What does this move mean for AT&T and Xandr?

With debts piling up due to the pandemic and focus on improving cash flow, Somanathan said decoupling "non-core" assets might allow breathing space for AT&T. He believes that the best outcome is for Xandr to become a standalone entity, creating a strong alternative to TTD. "Another parent company will only make the journey to the end slower; death by a thousand cuts," he added.

On the other hand, Ramesh said: "Xandr as we know it is dead. It is worth more piecemeal." He explained that the fact that it is up for sale means that advertisers and agencies will be skittish about making commitments. According to him, platforms such as AppNexus need constant updates and investments, but it remains to seen if that will continue in this current set-up.

That said, Xandr might be a good fit for companies that still want to be in the media space but do not have their own stack yet. One such example is Walmart, which is attempting to build up its Walmart Media Group business. The company, which recently threw its hat into the ring to purchase TikTok, has the consumer reach and data, just not the technology to deliver, he explained.

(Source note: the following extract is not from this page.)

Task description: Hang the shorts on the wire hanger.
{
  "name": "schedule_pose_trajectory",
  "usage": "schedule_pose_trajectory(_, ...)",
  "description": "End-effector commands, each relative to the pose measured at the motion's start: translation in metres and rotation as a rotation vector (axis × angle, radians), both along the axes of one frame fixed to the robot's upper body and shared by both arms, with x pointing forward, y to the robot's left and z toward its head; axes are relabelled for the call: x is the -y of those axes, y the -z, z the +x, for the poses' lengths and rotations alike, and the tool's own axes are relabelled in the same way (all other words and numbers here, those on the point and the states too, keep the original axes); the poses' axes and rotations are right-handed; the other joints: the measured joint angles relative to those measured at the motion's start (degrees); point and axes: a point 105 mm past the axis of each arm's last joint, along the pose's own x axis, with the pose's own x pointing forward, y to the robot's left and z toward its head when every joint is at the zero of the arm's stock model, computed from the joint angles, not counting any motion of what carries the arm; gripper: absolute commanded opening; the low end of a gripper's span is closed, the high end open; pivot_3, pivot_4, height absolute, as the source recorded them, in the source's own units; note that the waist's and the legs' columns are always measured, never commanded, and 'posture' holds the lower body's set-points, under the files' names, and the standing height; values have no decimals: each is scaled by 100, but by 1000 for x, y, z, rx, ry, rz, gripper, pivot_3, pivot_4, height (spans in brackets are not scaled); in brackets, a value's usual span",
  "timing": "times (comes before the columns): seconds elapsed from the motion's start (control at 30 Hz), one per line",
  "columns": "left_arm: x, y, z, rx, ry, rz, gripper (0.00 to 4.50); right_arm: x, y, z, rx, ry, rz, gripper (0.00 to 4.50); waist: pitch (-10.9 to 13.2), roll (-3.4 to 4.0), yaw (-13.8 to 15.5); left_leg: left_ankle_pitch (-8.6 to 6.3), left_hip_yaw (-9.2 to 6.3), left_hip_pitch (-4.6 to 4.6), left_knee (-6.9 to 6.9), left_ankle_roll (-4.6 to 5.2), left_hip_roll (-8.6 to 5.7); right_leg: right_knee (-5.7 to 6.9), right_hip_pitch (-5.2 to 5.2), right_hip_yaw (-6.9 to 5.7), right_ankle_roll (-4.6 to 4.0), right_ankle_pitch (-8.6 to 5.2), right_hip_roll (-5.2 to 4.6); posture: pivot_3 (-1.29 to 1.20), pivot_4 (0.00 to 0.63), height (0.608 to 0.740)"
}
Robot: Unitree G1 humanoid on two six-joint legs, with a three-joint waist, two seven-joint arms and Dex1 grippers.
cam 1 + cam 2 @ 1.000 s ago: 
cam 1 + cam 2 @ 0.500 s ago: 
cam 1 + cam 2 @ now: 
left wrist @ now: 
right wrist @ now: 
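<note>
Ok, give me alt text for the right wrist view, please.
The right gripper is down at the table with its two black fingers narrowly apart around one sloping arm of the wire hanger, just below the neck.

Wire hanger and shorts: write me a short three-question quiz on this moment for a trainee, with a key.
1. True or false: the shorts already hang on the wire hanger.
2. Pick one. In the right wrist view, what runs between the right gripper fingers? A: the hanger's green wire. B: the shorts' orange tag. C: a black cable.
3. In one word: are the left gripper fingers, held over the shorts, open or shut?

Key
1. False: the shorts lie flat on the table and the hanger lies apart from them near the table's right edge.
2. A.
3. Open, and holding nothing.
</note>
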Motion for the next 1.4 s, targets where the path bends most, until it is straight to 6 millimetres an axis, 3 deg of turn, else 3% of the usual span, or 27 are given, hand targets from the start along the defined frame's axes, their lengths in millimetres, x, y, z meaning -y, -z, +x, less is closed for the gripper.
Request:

Likewise, should Xandr eventually find a parent company, Serm Teck Choon, CEO and co-founder of AI-driven martech company Antsomi, said the latter's core business needs to be Internet, media and advertising-related. This would allow Xandr to have greater synergy with the parent company and for its technology to be appreciated and further developed.

"Xandr needs to be continually innovative when it comes to adtech product development, whether it is from buy-side or sell-side platforms. However, its lack of founder-type of leader for now may be a hurdle for the company to achieve such a goal. The adtech space is very competitive while the duopoly and Amazon have conquered huge chunks of digital advertising revenue globally," he explained.

Also weighing in on the issue was, Mike Woosley, COO at Lotame and co-founder of Videology, who added that it will be "a tough sell outside of AT&T". 

Without continued access to the telco's data or the WarnerMedia trove, it becomes just another digital advertising agency without command of any proprietary technology.

Woosley said that the industry recognises and acknowledges that the cellular carriers have one of the most valuable troves of data about their subscribers, bested only by perhaps the likes of Apple and Amazon. "Suddenly, the US$1.6 billion that AT&T paid for AppNexus looks to be under substantial distress. The organisation also lost its cult of personality in June, when Lesser left AT&T, passed over for promotion," he said.